午前中、享保十四年(一七二九)の商家文書の目録作業をしていた。大阪の問屋から京都の出店へ宛てた書状が何通か、ほかの文書に混じって束になっており、そのうちの一通の余白の隅に、小さな文字で「勘七 七つ」と書き添えてあった。書状の本文は荷物の到着を知らせる事務的なもので、勘七という名前とは何の脈絡もない。ただそれだけの走り書きだった。誰かが筆を持ったまま、何かをふと思い出して書いた、という感じの文字だった。
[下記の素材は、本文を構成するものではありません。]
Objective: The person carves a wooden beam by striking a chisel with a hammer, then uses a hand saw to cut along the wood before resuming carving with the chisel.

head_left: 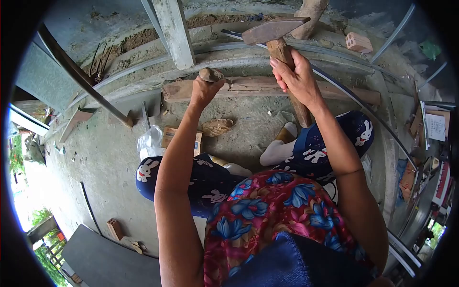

勘七が何者なのかは分からない。商家の子どもか、使用人の誰かの息子か、あるいは店先で見かけた子の名前を、筆の先が止まったついでに書き留めただけなのか。「七つ」が年齢を指すとすれば、享保十四年に七歳だったことになる——元禄大火(一七〇八)から二十年余りが経った時代だ。これは計算上確認できる事実だが、それ以上は推測の域を出ない。書き添えた人の名もなく、なぜそこに書いたかも分からない。今日一日、「勘七 七つ」という六文字がなんとなく頭の隅に残っていた。
梅雨前線がどのあたりにあるのか、今日の空はどちらにも見えない曖昧な色をしていた。昼に鴨川の土手のベンチへ出ると、水かさがすこし増していた。近世の地誌類には鴨川の増水を短く記した箇所が散見される。「五月、大雨にて川増す」といった調子の記述だ。ただし、それが旧暦の何年の記録かを特定するのはなかなか難しく、旧暦と新暦の換算が絡むとさらに複雑になる。今日の川を見ながら、そうした記述の日の川も同じくらいの色をしていたかと思った。根拠はない。根拠のないことを根拠のないままにしておくのが、私のくせであり、仕事のうちでもある。
午後、別の書箱を開けると、天明の飢饉期に書かれたと思われる覚書が出てきた。紙が全体に茶変していて、墨のにじみが激しく、判読できる箇所が限られていた。それでも読み取れた一節に「米一升 銀四十五匁」とある。天明七年(一七八七)前後の相場として、これはかなり高い。享保期の商家日記に「一升十匁前後」と記した箇所が複数確認できており、単純に比べると約四倍になる。数字どうしの比較であるため、この差は事実として扱っていいと思う。ただし覚書の年代は確定していないため、目録にはその旨を明記しておく必要がある。
その数字の意味を、今の私が身体で理解することはできない。米一升が何食分か、銀四十五匁が一家の何日分の稼ぎに相当するかは、別の資料から計算することができる。しかし、腹の感覚は分からない。史料は数字を残してくれるが、重さは残してくれない。覚書の筆跡はやや乱れていた——これは観察できること。疲弊のためなのか、急いで書いたためなのかは、判断がつかない。どちらかに決めたい気持ちが出てくるたびに、私は少し立ち止まるようにしている。
帰り道、鴨川の土手で小学生くらいの子どもたちが川べりに石を並べていた。何かの形を作ろうとしているのか、ただ並べて眺めているだけなのかは、見ていても分からなかった。勘七もこんなふうに川べりにいたことがあったかもしれないと、一瞬思った。しかしそれは私が勘七について持ちたい像であって、史料には何も書いていない。余白の走り書きは何かを語っているわけではなく、ただそこにある。それだけが事実だ。